What the task requires ▸ In the records, find each line where "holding" occurs, and copy it.

Data extract ▸
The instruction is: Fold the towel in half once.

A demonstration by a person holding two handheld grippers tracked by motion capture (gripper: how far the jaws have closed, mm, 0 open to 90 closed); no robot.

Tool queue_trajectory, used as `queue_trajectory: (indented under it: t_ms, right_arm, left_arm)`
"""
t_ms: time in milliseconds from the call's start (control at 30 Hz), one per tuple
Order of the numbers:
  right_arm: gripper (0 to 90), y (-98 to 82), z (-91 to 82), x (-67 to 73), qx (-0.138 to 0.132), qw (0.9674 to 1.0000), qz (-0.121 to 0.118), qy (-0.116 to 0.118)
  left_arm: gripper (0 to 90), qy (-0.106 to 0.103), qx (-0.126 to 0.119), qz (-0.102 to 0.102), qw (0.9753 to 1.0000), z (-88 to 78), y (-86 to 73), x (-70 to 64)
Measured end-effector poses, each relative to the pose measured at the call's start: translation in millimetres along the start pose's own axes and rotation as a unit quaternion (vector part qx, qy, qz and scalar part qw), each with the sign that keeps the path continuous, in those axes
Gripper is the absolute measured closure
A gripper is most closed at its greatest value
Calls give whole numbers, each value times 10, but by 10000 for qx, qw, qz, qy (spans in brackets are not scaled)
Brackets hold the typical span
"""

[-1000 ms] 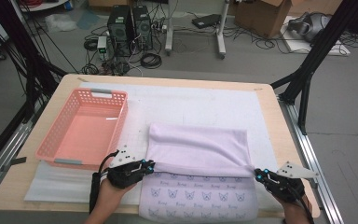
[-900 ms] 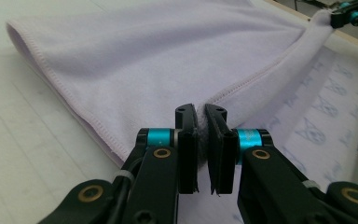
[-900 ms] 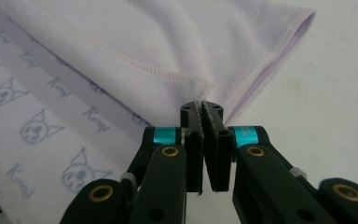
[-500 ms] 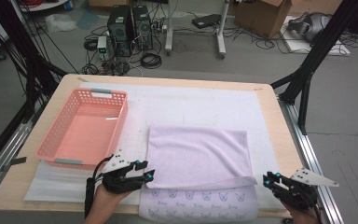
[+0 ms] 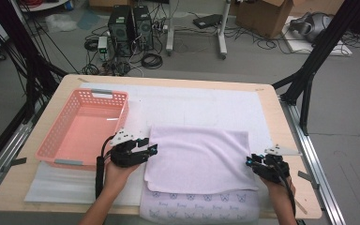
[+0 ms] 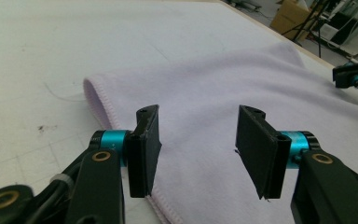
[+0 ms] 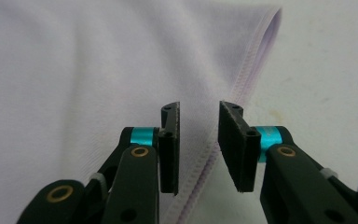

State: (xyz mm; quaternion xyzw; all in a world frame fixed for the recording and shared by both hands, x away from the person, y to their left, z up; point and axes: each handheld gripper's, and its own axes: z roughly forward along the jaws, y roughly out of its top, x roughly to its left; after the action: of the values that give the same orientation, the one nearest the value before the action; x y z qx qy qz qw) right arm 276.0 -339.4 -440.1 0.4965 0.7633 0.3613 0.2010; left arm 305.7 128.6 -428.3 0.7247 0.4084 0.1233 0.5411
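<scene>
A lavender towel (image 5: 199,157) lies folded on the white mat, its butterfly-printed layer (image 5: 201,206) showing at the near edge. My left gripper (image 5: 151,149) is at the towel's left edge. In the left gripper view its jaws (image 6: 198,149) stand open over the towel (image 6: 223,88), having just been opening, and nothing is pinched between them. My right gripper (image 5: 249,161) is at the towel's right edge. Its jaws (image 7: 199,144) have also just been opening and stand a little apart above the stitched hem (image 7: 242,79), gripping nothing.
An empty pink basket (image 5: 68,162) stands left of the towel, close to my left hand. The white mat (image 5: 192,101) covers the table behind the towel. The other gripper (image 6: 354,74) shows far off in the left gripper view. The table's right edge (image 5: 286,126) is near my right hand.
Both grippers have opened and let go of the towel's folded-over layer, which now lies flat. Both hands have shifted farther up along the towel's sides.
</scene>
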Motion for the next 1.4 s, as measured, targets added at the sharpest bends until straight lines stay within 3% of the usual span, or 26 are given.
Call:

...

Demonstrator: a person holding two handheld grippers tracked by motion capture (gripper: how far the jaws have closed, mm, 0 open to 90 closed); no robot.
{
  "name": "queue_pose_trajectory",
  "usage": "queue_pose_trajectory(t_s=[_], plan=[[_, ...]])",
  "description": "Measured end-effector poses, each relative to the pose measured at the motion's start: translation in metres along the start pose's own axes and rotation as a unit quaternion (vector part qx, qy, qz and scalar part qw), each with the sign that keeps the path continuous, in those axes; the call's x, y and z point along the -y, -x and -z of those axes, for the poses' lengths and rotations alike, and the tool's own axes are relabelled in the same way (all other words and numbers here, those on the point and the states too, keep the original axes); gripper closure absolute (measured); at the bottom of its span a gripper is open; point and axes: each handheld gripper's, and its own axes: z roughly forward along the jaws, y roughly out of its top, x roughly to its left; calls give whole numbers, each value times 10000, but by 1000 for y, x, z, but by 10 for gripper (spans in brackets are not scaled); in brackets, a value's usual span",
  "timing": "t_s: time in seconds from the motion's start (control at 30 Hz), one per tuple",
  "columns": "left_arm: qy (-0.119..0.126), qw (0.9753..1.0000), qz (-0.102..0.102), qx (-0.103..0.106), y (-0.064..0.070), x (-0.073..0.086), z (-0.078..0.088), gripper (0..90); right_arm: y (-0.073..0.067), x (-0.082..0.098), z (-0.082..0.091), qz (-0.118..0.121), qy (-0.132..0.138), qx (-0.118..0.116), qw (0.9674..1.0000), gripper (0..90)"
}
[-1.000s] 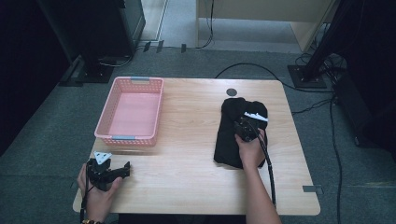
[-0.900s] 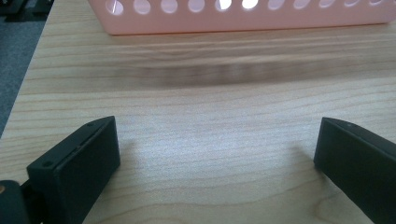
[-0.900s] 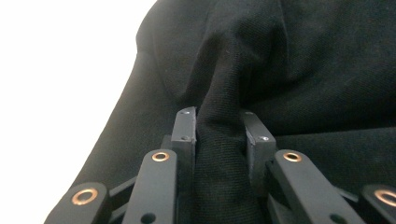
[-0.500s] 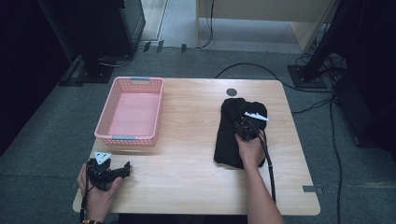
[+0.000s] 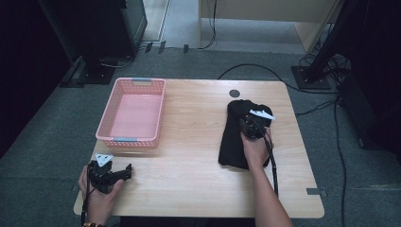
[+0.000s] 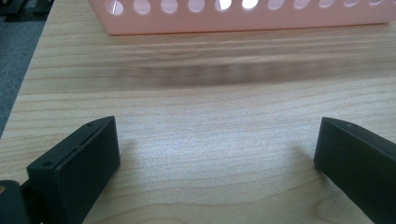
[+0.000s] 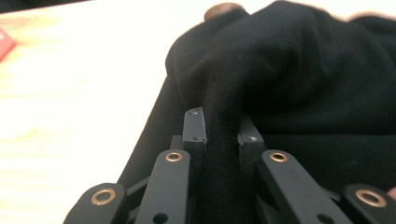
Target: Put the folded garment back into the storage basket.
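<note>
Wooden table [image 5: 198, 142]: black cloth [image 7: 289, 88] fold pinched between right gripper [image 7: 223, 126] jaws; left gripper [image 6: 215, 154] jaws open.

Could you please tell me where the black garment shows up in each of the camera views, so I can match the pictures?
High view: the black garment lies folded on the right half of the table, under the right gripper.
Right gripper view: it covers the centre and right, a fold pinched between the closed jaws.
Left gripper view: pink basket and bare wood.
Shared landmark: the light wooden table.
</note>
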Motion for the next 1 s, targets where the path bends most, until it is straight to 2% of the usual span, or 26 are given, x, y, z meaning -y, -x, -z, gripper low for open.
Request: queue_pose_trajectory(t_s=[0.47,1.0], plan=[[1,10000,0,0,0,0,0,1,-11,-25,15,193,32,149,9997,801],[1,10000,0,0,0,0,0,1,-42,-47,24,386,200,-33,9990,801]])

Result ▸
A demonstration by a person holding two handheld grippers tracked by motion capture (gripper: how far the jaws have closed, mm, 0 open to 90 closed); no robot.
Demonstrator: a person holding two handheld grippers tracked by motion capture (gripper: how far the jaws have closed, mm, 0 open to 90 closed); no robot.

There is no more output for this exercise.